Nonostante una carriera ventennale i Copeland non hanno mai pubblicato un "Best of" dei loro pezzi migliori e Revolving Doors si propone di ovviare a questa mancanza. Per fortuna non lo fa in modo tradizionale, limitandosi alla riproposta di una comune carrellata di pezzi tratti dai vari album, ma i Copeland tengono fede alla propria natura romantica e malinconica scegliendo dieci pezzi dal proprio catalogo e registrandoli di nuovo con arrangiamenti orchestrali da una differente prospettiva. Sotto questo punto di vista Revolving Doors assume un significato quasi contrario a quello di una normale compilation, che si presuppone dovrebbe avere una funzione introduttiva a del materiale per noi ancora sconosciuto.
Diversamente, Revolving Doors richiede una conoscenza acquisita dell'universo sonoro ed estetico dei Copeland al fine di essere gustato con il giusto spirito.
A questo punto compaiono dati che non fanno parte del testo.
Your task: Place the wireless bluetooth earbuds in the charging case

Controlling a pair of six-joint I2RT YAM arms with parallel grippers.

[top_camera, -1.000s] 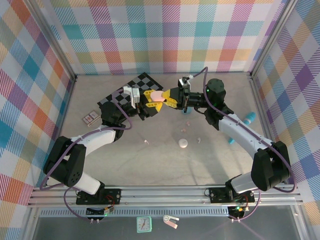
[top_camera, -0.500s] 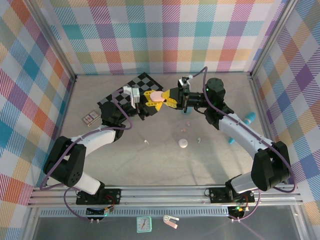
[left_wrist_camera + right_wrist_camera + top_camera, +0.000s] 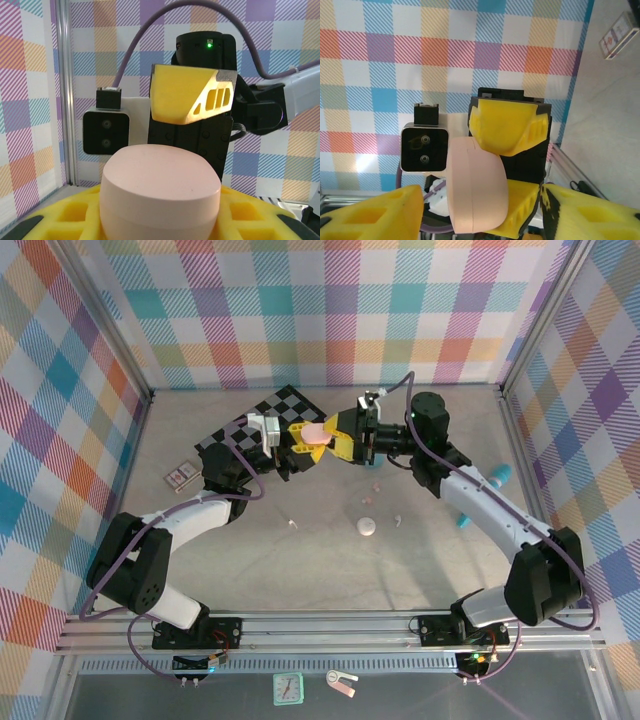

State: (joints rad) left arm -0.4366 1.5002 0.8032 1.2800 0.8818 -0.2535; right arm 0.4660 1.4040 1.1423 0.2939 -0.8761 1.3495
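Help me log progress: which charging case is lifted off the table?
The pink case, gripped aloft in the left hand; the white case lies free on the table.

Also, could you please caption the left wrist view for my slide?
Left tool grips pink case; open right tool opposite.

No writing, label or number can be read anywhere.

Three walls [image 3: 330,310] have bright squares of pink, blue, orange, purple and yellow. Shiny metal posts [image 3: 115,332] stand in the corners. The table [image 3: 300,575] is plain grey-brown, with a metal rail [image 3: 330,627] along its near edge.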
L'art pop del gruppo di Aaron Marsh si è mosso negli ultimi album su territori sempre più impalpabili, eterei e sperimentali fino al recente capolavoro Blushing (dal quale qui ritroviamo la sola Pope) e la scelta di avvalersi ora di un'orchestra sinfonica per reinterpretare una piccola parte della loro opera sembra coerente con il percorso della band.
Revolving Doors, nel preservare solo lo scheletro melodico dei brani e trasportarlo su confini lontani dal rock, infonde un alone sentimentale e quieto ancor più accentuato rispetto agli arrangiamenti originali, di modo che ne deriva un ascolto rilassato che ha qualche probabilità e il rischio di non entrare in sintonia con chiunque. Ed ecco perché avere già un'empatia (più che una conoscenza) con il repertorio dei Copeland facilita l'immersione nel mood che il gruppo vuole trasmettere. Anche in questo caso Marsh e soci si dimostrano arrangiatori di rara sensibilità pronti a valorizzare i dettagli più nascosti per far brillare la natura passionale delle loro canzoni.